• **DESCRIPTION OF THE TASK**: Each line from the start of the data below through the one containing "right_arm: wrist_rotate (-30" must be reproduced exactly.

• **THE DATA**:
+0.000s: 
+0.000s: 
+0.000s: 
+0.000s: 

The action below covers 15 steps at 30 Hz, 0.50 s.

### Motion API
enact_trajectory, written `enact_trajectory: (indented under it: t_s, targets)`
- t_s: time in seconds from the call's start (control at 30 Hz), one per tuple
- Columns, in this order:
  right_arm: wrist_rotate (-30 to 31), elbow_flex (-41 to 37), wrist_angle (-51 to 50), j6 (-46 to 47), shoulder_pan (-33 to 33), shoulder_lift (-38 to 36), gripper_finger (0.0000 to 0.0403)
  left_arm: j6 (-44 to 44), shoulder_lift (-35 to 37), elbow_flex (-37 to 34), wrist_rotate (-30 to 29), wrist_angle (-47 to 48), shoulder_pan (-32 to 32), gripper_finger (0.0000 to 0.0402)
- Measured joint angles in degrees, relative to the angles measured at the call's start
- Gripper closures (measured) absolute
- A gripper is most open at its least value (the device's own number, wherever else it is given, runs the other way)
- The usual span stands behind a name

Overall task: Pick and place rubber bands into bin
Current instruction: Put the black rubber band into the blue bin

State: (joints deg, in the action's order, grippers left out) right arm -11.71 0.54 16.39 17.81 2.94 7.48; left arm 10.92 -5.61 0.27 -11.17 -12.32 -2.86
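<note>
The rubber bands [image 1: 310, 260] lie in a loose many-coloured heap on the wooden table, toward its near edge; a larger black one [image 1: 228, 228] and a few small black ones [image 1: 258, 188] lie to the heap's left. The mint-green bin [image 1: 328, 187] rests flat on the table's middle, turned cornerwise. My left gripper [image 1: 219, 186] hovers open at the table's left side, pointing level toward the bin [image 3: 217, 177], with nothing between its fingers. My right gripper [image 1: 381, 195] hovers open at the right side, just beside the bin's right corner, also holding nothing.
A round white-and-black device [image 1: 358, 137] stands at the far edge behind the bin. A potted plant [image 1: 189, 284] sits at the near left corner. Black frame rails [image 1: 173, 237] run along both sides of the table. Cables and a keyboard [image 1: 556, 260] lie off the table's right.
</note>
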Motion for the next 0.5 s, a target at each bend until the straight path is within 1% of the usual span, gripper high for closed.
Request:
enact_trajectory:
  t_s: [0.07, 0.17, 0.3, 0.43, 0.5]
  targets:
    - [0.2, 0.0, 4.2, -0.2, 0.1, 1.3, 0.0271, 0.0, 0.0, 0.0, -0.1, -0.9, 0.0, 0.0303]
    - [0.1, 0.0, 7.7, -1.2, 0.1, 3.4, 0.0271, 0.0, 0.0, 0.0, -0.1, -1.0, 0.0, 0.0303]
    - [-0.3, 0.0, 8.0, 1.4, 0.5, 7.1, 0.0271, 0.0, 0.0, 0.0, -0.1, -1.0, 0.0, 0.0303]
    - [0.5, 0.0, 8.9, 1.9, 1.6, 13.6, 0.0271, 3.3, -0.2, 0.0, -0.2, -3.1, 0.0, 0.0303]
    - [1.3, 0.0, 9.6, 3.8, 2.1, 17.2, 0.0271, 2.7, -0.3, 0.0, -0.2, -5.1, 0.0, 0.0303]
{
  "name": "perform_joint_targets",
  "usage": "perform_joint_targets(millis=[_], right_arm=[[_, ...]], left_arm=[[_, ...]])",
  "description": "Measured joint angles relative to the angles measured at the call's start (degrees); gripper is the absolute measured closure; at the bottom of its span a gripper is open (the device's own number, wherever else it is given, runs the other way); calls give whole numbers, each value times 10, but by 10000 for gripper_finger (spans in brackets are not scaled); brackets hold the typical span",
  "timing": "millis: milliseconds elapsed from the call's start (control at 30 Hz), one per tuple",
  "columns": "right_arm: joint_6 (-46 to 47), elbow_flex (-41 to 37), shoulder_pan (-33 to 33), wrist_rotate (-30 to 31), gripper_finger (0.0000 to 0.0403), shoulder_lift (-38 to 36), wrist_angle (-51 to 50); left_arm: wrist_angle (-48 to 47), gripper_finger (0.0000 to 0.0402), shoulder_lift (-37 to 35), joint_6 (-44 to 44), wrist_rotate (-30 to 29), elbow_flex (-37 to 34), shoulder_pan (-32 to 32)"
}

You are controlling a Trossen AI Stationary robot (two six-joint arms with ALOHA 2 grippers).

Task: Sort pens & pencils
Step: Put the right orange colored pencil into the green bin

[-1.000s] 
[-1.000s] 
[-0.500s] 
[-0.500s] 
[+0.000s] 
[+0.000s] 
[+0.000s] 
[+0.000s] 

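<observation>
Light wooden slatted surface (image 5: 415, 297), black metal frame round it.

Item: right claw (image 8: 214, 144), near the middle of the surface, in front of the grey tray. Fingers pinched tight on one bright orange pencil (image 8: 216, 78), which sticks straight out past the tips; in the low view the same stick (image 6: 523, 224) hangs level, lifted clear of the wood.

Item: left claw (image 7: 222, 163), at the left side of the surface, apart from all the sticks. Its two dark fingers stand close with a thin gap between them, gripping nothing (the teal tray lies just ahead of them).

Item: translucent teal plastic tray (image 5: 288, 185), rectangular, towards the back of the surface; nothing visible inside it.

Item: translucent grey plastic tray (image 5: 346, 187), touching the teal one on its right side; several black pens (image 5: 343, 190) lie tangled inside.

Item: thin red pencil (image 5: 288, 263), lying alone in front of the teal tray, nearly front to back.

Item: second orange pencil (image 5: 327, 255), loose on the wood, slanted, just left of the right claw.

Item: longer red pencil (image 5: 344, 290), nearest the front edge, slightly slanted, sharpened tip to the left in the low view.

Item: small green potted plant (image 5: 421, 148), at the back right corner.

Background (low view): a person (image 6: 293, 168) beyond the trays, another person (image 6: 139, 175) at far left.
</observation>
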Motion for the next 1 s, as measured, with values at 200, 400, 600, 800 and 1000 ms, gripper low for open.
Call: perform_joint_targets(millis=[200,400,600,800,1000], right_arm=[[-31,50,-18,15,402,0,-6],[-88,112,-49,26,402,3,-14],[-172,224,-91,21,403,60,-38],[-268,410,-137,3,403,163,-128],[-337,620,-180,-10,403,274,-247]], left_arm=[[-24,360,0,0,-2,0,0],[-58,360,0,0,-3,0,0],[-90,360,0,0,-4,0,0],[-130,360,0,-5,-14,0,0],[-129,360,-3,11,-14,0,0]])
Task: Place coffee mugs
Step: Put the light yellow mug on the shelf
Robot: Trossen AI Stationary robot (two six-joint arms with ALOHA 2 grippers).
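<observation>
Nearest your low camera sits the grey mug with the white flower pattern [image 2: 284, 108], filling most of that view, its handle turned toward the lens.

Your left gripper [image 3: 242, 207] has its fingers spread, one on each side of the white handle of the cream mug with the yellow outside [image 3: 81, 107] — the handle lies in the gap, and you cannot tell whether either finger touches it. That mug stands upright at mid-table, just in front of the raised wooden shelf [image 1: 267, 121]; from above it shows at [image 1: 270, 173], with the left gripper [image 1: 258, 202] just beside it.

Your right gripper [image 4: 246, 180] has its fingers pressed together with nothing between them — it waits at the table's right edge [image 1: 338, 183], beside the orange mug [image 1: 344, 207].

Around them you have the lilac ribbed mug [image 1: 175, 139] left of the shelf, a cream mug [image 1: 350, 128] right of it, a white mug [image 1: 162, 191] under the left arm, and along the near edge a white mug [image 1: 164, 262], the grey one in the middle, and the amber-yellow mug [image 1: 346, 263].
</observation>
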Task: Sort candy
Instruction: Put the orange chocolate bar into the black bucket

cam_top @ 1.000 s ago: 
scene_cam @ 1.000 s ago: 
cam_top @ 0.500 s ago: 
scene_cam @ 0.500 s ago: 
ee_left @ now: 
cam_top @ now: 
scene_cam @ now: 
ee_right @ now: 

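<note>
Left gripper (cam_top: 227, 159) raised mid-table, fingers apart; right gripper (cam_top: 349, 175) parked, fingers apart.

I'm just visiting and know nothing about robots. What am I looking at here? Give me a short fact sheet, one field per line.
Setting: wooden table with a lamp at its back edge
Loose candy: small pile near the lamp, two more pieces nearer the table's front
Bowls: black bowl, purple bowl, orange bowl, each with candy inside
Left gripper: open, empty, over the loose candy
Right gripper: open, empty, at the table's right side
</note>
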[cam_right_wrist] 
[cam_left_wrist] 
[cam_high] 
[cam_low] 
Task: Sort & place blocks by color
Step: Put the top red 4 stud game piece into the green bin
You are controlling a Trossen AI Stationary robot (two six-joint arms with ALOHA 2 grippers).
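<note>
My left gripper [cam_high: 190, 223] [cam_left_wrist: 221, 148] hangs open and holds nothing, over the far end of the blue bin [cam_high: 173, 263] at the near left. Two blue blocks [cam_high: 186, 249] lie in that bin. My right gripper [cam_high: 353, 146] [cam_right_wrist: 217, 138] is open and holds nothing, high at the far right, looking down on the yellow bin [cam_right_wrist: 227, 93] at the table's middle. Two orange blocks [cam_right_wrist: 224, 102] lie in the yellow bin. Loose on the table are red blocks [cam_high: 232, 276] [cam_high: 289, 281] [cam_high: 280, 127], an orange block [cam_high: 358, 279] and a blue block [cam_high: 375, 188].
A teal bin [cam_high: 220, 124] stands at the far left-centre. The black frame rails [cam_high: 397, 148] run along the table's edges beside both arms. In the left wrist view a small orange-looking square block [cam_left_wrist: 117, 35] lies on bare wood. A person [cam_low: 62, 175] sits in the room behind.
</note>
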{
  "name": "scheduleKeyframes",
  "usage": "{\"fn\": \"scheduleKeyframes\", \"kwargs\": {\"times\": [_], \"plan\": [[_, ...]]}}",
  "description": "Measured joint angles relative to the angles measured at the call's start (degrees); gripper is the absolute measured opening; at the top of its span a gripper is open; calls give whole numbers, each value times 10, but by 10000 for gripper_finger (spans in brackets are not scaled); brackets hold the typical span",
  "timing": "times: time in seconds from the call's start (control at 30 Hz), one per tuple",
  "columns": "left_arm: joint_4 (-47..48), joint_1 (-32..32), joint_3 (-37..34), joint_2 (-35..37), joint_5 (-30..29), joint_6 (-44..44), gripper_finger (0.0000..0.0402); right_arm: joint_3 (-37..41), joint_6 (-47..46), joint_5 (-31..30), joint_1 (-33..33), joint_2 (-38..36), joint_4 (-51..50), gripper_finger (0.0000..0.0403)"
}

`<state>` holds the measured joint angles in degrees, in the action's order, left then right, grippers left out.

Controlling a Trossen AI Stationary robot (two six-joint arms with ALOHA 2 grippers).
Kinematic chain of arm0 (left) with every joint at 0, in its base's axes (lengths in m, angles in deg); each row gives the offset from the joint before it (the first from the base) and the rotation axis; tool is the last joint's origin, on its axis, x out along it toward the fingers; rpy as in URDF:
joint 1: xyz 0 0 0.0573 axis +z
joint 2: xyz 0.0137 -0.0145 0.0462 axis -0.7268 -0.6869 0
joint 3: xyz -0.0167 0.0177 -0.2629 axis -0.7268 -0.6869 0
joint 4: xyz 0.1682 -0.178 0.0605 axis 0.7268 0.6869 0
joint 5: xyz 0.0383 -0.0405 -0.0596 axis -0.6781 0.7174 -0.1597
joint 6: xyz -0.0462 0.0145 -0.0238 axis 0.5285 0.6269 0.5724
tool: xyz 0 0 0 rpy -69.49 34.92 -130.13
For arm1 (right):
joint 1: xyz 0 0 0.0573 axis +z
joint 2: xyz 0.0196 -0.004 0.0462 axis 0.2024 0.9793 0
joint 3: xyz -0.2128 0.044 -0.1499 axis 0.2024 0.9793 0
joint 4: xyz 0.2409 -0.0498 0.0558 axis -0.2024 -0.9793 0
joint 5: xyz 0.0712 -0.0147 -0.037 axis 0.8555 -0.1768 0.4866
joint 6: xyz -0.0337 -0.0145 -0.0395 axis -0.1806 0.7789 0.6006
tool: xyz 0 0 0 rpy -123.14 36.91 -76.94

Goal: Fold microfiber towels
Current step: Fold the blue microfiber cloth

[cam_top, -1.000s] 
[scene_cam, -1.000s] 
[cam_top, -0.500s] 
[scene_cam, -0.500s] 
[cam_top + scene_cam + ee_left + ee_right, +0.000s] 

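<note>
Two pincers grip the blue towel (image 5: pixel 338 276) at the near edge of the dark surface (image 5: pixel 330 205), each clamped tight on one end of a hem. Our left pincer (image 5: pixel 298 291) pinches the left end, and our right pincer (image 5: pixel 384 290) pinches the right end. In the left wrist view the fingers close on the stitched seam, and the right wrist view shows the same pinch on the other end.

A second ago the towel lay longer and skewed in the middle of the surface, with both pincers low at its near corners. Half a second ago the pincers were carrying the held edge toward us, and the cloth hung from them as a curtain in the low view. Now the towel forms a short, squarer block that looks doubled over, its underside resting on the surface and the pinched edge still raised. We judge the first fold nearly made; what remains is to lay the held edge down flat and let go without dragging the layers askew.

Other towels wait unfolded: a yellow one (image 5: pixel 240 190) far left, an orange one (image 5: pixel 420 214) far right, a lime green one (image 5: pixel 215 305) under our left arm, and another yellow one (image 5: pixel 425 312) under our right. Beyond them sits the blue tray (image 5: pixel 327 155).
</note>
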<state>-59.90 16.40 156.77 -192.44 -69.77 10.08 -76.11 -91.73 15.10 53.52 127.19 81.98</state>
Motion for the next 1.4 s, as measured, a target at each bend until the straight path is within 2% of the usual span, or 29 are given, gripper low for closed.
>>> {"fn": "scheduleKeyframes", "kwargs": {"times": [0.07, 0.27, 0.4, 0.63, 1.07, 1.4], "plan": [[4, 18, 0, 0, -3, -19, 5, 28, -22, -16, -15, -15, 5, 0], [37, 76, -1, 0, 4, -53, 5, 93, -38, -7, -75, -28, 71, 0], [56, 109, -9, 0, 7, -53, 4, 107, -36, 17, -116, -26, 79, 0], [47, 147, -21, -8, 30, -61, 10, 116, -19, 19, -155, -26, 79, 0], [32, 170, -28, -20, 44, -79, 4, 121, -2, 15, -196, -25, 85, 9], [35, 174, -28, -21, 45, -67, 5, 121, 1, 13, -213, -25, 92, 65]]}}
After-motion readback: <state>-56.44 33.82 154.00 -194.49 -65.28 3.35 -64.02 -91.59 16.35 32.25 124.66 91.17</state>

• **TASK RESPONSE**:
+0.000s: 
+0.000s: 
+0.000s: 
+0.000s: 

The action below covers 15 steps at 30 Hz, 0.50 s.

### Motion API
enact_trajectory, written `enact_trajectory: (indented under it: t_s, targets)`
- t_s: time in seconds from the call's start (control at 30 Hz), one per tuple
- Columns, in this order:
  right_arm: wrist_rotate (-30 to 31), elbow_flex (-41 to 37), wrist_angle (-51 to 50), j6 (-46 to 47), shoulder_pan (-33 to 33), shoulder_lift (-38 to 36), gripper_finger (0.0000 to 0.0403)

Now the output is complete.